Thursday, June 4, 2009

Value vs. Utility

Money, according to the experts, is a "means of exchange and a store of value." Less obvious, however, is the relationship between "value" and "utility". Around the time Lehman collapsed, a friend of mine asked "What is capital?", because it seemed to be something the banks needed badly, but we were having a heck of a time defining (yes, we know that in that context it consists of money that can be used to pay for losses). Pie making gives one quite a bit of time to let the fore-brain wander, and it finally came to me that the problem we face today is reconciling the difference between "value" and "utility."

Someone on a radio program, I think it was Talk of the Nation, a while back described the difference between the macro economist's view of capital and the business community's (and most of the country's) view by comparing a clay and Lego dinosaur. In both cases, the "value" of the parts is one dinosaur's worth of stuff, providing the "utility" of play to a dinosaur-loving child. The modeling clay dinosaur is easily reconfigured, providing utility in the event of the loss of small amounts of clay, but it has a nasty habit of staining carpets and you can't make good horns with it because they droop. Thus, the Lego dinosaur is probably more popular with parents who have carpet, and kids who want more realism. However, while the "value" of both is the same (1 dino), the "utility" of the Lego dino is more fragile and more difficult to achieve.

Much like a complicated bond or derivative contract, the Lego dinosaur's utility to the "investor" (young child) depends on the "issuer" (assembling parent) completing several steps and all of the parts being in place. If, however, the "regulator" (cleaning parent) is used to dealing with modeling clay, it is very likely she will expect modeling-clay like utility from the same value of investment (this is fundamental flaw of assuming regulations based on historical data can handle new products). But what if a part is lost? Or, perhaps worse, the "investor" decides that airplanes are more fun than dinosaurs?

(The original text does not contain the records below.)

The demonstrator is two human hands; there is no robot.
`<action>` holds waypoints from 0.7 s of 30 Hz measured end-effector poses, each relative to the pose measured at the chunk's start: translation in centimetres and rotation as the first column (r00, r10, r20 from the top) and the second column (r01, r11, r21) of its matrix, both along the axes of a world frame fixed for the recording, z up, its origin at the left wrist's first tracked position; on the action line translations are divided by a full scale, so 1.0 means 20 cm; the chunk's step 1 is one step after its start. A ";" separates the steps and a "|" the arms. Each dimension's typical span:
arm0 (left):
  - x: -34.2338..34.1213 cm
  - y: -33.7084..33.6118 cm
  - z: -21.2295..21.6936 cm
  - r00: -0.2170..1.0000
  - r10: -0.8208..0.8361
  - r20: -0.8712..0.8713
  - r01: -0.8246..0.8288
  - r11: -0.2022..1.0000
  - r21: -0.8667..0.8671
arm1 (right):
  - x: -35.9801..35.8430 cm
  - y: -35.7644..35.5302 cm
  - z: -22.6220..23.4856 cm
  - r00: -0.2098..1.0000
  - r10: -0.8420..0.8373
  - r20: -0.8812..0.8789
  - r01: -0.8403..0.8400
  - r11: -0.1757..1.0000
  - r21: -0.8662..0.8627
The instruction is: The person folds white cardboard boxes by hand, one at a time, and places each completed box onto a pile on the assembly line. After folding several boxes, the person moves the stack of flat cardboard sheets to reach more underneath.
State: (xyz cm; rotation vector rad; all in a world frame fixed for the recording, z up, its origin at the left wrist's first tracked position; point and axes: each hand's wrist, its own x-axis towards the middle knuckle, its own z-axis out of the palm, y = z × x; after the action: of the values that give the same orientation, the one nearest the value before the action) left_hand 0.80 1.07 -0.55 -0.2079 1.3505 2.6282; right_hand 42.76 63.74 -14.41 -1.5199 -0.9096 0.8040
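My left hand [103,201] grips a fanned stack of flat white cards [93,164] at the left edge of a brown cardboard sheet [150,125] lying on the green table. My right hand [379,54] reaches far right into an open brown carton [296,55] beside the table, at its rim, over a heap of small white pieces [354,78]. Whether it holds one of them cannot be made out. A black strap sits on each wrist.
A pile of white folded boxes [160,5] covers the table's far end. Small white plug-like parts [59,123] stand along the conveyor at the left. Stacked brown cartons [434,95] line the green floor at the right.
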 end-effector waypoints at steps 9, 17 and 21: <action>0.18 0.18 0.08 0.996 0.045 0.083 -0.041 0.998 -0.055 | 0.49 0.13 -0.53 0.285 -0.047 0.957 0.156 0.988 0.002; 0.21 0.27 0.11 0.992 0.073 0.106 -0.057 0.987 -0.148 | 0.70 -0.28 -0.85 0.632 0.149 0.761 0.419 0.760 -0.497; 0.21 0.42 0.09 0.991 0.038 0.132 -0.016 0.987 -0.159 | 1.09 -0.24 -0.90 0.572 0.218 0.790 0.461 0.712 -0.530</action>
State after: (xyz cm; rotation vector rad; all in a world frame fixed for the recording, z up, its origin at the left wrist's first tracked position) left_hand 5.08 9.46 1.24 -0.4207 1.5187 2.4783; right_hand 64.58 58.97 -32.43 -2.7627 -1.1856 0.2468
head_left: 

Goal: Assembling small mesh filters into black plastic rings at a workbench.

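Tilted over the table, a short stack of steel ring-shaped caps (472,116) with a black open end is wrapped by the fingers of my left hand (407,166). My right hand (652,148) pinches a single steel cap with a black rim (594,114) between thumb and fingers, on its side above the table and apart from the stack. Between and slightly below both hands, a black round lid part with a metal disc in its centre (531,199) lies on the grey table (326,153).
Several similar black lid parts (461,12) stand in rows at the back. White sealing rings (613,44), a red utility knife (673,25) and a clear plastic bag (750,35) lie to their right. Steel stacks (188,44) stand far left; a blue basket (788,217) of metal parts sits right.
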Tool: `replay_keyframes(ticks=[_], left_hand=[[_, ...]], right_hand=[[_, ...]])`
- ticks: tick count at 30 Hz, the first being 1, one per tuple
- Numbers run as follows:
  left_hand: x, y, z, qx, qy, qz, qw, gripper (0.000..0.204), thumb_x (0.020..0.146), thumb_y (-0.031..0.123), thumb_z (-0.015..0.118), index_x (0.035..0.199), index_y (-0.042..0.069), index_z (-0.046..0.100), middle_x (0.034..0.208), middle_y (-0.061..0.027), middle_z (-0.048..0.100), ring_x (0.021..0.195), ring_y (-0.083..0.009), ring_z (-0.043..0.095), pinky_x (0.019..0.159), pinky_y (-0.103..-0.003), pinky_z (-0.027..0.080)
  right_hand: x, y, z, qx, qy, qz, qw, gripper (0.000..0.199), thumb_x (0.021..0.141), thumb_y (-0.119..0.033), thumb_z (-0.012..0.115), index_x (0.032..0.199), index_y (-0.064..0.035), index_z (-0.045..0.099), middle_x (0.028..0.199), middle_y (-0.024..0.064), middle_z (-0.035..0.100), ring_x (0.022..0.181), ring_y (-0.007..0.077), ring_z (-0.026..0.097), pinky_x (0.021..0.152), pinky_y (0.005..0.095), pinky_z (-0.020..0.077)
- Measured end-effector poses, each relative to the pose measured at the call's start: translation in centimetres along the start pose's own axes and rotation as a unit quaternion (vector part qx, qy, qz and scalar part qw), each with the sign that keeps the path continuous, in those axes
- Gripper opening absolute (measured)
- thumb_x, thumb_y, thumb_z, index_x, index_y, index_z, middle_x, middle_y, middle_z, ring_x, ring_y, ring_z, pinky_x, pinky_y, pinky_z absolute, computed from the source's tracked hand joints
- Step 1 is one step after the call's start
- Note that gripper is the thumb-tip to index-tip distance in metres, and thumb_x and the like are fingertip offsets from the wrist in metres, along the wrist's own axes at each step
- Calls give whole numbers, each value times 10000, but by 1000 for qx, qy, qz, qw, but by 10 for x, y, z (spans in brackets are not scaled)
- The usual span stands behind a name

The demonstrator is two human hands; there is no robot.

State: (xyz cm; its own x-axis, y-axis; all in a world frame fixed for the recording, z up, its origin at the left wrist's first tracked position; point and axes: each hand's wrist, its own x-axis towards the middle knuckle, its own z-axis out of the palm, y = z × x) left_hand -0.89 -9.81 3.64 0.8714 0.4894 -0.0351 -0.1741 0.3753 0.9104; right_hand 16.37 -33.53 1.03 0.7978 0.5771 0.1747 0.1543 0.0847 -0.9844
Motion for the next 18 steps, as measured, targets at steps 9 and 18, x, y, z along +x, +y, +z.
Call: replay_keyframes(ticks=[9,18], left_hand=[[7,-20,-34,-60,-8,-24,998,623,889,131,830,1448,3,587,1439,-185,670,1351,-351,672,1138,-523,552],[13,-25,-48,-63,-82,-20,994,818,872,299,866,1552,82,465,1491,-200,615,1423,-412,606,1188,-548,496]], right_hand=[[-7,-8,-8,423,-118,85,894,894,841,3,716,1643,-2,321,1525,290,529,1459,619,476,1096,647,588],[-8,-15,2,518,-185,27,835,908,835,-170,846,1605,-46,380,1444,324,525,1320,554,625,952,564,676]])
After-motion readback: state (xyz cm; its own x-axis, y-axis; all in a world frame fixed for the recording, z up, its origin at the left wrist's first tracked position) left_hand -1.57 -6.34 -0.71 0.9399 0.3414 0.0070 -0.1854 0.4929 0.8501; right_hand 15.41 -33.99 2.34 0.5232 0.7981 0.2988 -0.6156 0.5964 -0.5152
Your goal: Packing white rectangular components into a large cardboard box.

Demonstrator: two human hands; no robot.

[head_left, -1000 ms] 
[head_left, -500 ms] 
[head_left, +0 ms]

In the first case, there is a measurable loss of value. In the clay case, there is less overall dinosaur, but in the Lego case it's hard to say if there is much of a dinosaur left if certain critical pieces go missing. In the second, clay is easily reconfigurable, but specialized Legos, much like a car factory, are not. Thus, the kid with the Lego dinosaur had better keep liking dinosaurs, otherwise the "issuer" and "regulator" are in trouble.

The guest on NPR explained that most economic models tended to assume we were collectively playing with clay models. When suppliers are largely interchangable, barriers to entry are low, and the amount of equipment ("capital" in the microeconomic sense) required is minimal, this is largely true. For example, a good metal shop can be reconfigured from making parts for trailers to making snow shovels pretty quickly. More complicated products, like cars, require far more specialized equipment, and so there is a tendency to do everything possible to keep the dinosaur together, since it has value in terms of jobs in politically sensitive areas that greatly exceeds its utility.

What does this mean? I'm not quite sure. I think this is the gist of George Soros' argument about a in confidence leading to the bursting of "super bubble." The whole point of a market economy is to let people decide how to value the things they use, and while this system is fairly robust to government interventions, laws and subsidies do not create usefulness. Which means, ultimately, they cannot preserve value.